WHAT IS BEING ASKED:
Everything in the listing should be copied exactly, save for the pictures.

DATA SHOWN:
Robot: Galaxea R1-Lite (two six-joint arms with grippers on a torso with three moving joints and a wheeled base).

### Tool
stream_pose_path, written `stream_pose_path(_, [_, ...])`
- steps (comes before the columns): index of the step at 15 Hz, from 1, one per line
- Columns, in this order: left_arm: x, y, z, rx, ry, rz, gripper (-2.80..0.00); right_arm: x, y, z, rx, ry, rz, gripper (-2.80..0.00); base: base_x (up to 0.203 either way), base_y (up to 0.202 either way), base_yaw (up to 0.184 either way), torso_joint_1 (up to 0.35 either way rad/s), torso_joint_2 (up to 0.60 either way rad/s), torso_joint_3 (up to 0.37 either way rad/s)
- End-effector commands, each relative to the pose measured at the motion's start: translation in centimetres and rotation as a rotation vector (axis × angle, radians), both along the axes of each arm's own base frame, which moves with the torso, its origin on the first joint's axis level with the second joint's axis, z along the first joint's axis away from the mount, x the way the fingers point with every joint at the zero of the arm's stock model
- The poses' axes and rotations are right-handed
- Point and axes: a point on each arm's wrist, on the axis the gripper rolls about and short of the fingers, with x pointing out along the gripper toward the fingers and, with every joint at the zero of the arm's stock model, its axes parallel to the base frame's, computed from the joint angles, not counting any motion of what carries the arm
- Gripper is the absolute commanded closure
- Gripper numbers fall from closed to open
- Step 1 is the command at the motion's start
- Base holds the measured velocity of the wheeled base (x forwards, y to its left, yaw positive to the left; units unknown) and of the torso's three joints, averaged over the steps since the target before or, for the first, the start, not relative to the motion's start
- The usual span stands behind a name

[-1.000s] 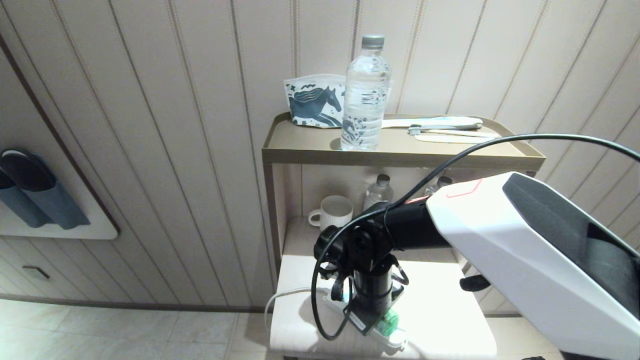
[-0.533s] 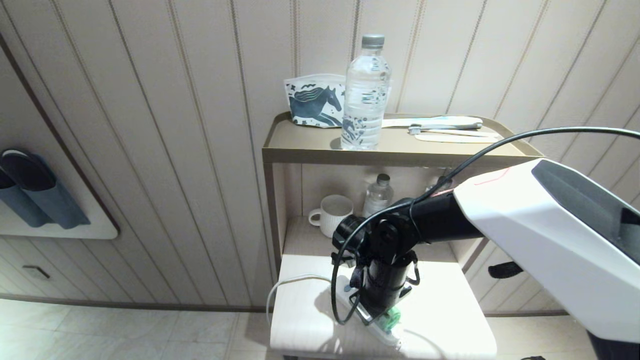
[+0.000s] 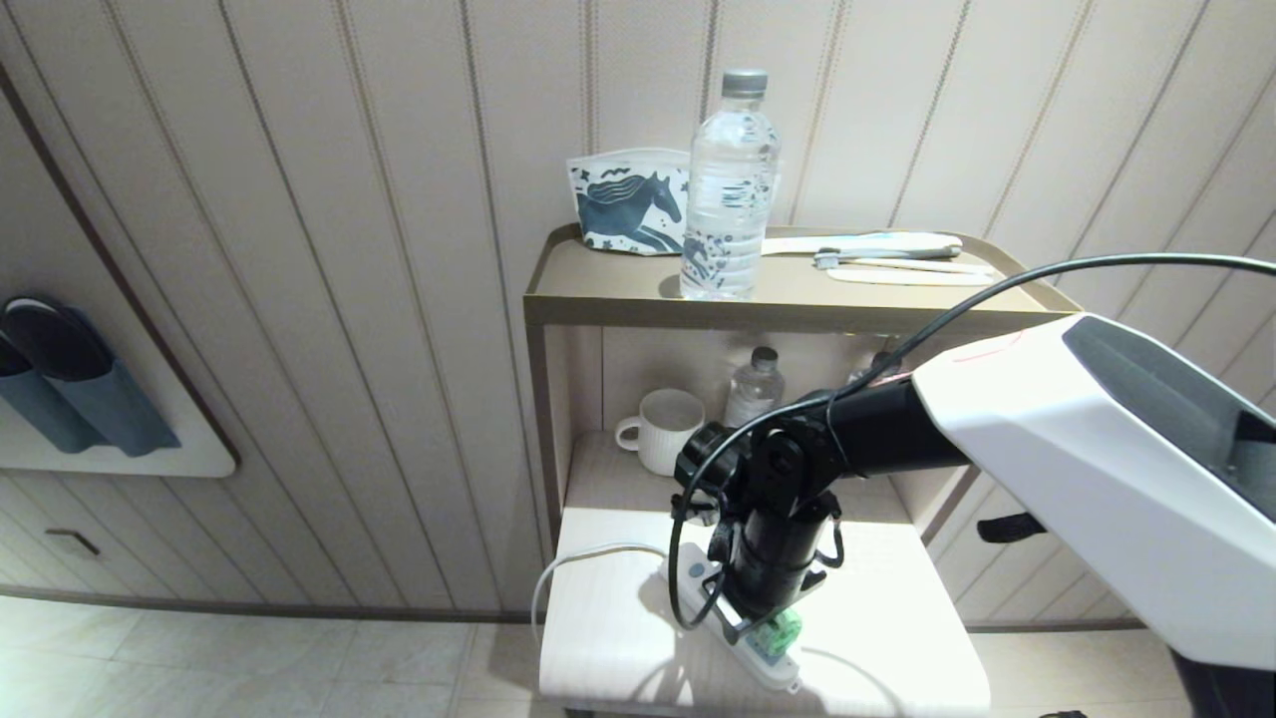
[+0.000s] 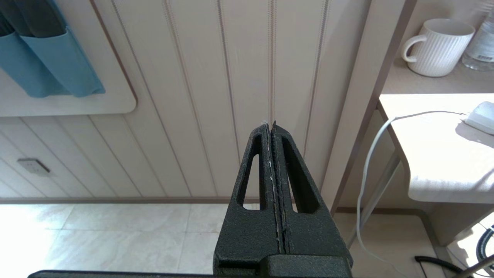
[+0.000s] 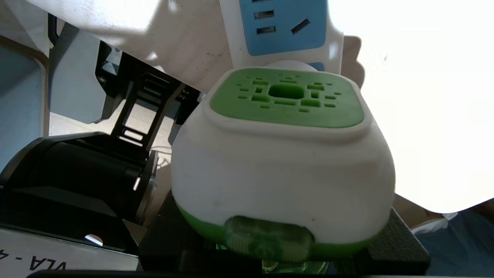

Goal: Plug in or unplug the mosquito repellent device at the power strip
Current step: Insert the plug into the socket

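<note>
A low white table (image 3: 618, 638) stood against a wall of pale vertical panelling (image 3: 349, 299), with light floor tiles (image 3: 249, 668) below. On the table lay the power strip (image 3: 698, 583), its white cord (image 3: 568, 568) dropping over the table's left edge. The right gripper (image 3: 773, 633) pointed down over the strip's near end, its jaws clamped on the mosquito repellent device (image 5: 283, 154); the device's white-and-green head sat right at a light-blue socket face, though whether the plug was seated could not be made out. Behind the table a tan shelf unit (image 3: 797, 299) carried a water bottle (image 3: 728, 189) and a horse-printed pouch (image 3: 628, 204) on top, a ribbed mug (image 3: 663, 429) beneath. The left gripper (image 4: 272, 133), jaws pressed together, hung off to the left, facing the panelling
</note>
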Motion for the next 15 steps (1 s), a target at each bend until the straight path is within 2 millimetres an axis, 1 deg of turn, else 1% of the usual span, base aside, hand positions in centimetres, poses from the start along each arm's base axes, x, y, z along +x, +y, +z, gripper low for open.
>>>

ANSWER SECTION:
Robot: Galaxea R1-Lite (two six-joint arms with grippers on a torso with three moving joints and a wheeled base).

### Tool
stream_pose_path, written `stream_pose_path(_, [_, ...])`
- steps (comes before the columns): index of the step at 15 Hz, from 1, one per line
- Columns, in this order: left_arm: x, y, z, rx, ry, rz, gripper (-2.80..0.00); right_arm: x, y, z, rx, ry, rz, gripper (-2.80..0.00); base: base_x (up to 0.203 either way), base_y (up to 0.202 either way), base_yaw (up to 0.184 either way), torso_joint_1 (up to 0.35 either way rad/s), torso_joint_2 (up to 0.60 either way rad/s), torso_joint_3 (up to 0.37 either way rad/s)
- End-effector commands, each relative to the pose measured at the motion's start: translation in centimetres and rotation as a rotation vector (axis × angle, radians), both along the axes of each arm's own base frame, which moves with the torso, its origin on the first joint's axis level with the second joint's axis, z along the first joint's axis away from the mount, x the way the fingers point with every joint at the zero of the arm's stock model
- The poses' axes and rotations are right-handed
- Point and axes: a point on each arm's wrist, on the axis the gripper rolls about and short of the fingers, with x pointing out along the gripper toward the fingers and, with every joint at the zero of the arm's stock model, its axes parallel to the base frame's, computed from the joint angles, not counting any motion of what carries the arm
- Gripper is the absolute commanded closure
- Gripper numbers fall from closed to open
- Step 1 is the command at the motion's start
- Base holds the measured velocity of the wheeled base (x forwards, y to its left, yaw positive to the left; units unknown) and of the torso's three joints, averaged over the steps since the target before or, for the first, the start, not relative to the motion's start
- The usual span stands behind a name

[-1.000s] 
[-0.533s] 
[+0.000s] 
[+0.000s] 
[+0.000s] 

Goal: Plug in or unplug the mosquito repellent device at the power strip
Current step: Insert the plug into the socket

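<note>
A low white table (image 3: 618, 638) stood against a wall of pale vertical panelling (image 3: 349, 299), with light floor tiles (image 3: 249, 668) below. On the table lay the power strip (image 3: 698, 583), its white cord (image 3: 568, 568) dropping over the table's left edge. The right gripper (image 3: 773, 633) pointed down over the strip's near end, its jaws clamped on the mosquito repellent device (image 5: 283, 154); the device's white-and-green head sat right at a light-blue socket face, though whether the plug was seated could not be made out. Behind the table a tan shelf unit (image 3: 797, 299) carried a water bottle (image 3: 728, 189) and a horse-printed pouch (image 3: 628, 204) on top, a ribbed mug (image 3: 663, 429) beneath. The left gripper (image 4: 272, 133), jaws pressed together, hung off to the left, facing the panelling
</note>
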Motion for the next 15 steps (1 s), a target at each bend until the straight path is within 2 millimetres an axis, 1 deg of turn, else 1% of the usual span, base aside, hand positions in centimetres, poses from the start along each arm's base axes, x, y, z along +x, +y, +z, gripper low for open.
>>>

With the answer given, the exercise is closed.